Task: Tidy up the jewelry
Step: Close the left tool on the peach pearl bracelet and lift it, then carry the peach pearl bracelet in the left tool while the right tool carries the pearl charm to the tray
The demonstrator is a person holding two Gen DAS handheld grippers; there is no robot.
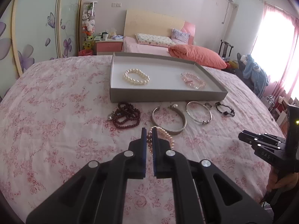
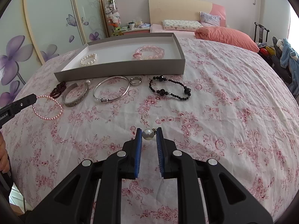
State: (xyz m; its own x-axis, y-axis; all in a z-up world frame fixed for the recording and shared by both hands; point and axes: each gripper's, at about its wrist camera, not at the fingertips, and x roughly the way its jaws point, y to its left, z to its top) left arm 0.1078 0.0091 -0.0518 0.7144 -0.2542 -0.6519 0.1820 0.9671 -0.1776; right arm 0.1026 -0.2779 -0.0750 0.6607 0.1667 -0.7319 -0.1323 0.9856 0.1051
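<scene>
**Both claws busy over the flowery bedspread**

Left claw (image 1: 149, 132) was clamped on a pink pearl bracelet (image 2: 47, 107), which dangled just above the bedspread (image 2: 224, 112). Right claw (image 2: 149, 133) pinched a single pearl earring (image 2: 148, 134). The grey tray (image 1: 168, 93) held a white pearl bracelet (image 1: 136, 77) and a pink bead bracelet (image 1: 193, 80). Two bangles, a ring (image 2: 135, 80) and a black bead bracelet (image 2: 171, 90) lay in front of it.

Shallow grey cardboard tray (image 2: 119, 69) ahead of right gripper (image 2: 149, 133), on flowered pink bedsheet (image 2: 224, 112). In tray: white pearl bracelet (image 2: 88, 59) left, pink bead bracelet (image 2: 150, 53) right. Before tray, left to right: dark red bead strand (image 2: 58, 90), wide silver cuff (image 2: 75, 96), thin silver bangle (image 2: 111, 89), silver ring (image 2: 135, 80), black bead bracelet (image 2: 171, 89). Small-pearl pink bracelet (image 2: 47, 108) far left, in left gripper (image 1: 149, 131). Pearl earring (image 2: 148, 134) between right gripper's fingers.
</scene>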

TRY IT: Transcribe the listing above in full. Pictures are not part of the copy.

EXERCISE RESULT:
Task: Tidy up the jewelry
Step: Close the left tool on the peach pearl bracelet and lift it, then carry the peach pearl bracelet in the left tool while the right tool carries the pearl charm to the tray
The demonstrator is a person holding two Gen DAS handheld grippers; there is no robot.
State: (xyz m; its own x-axis, y-axis; all in a z-up world frame fixed for the recording and shared by both hands; point and axes: each gripper's, at about its wrist camera, not at the fingertips, and x roughly the way its jaws point, y to its left, z to its top) left arm 0.1078 0.0091 -0.0518 0.7144 -0.2542 -0.6519 0.1820 0.9671 -0.1776; right arm 0.1026 -0.2779 -0.0750 0.6607 0.1667 -0.7319 -0.1323 0.9856 0.1051
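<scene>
**Both claws busy over the flowery bedspread**

Left claw (image 1: 149, 132) was clamped on a pink pearl bracelet (image 2: 47, 107), which dangled just above the bedspread (image 2: 224, 112). Right claw (image 2: 149, 133) pinched a single pearl earring (image 2: 148, 134). The grey tray (image 1: 168, 93) held a white pearl bracelet (image 1: 136, 77) and a pink bead bracelet (image 1: 193, 80). Two bangles, a ring (image 2: 135, 80) and a black bead bracelet (image 2: 171, 90) lay in front of it.

Shallow grey cardboard tray (image 2: 119, 69) ahead of right gripper (image 2: 149, 133), on flowered pink bedsheet (image 2: 224, 112). In tray: white pearl bracelet (image 2: 88, 59) left, pink bead bracelet (image 2: 150, 53) right. Before tray, left to right: dark red bead strand (image 2: 58, 90), wide silver cuff (image 2: 75, 96), thin silver bangle (image 2: 111, 89), silver ring (image 2: 135, 80), black bead bracelet (image 2: 171, 89). Small-pearl pink bracelet (image 2: 47, 108) far left, in left gripper (image 1: 149, 131). Pearl earring (image 2: 148, 134) between right gripper's fingers.
</scene>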

This completes the required output.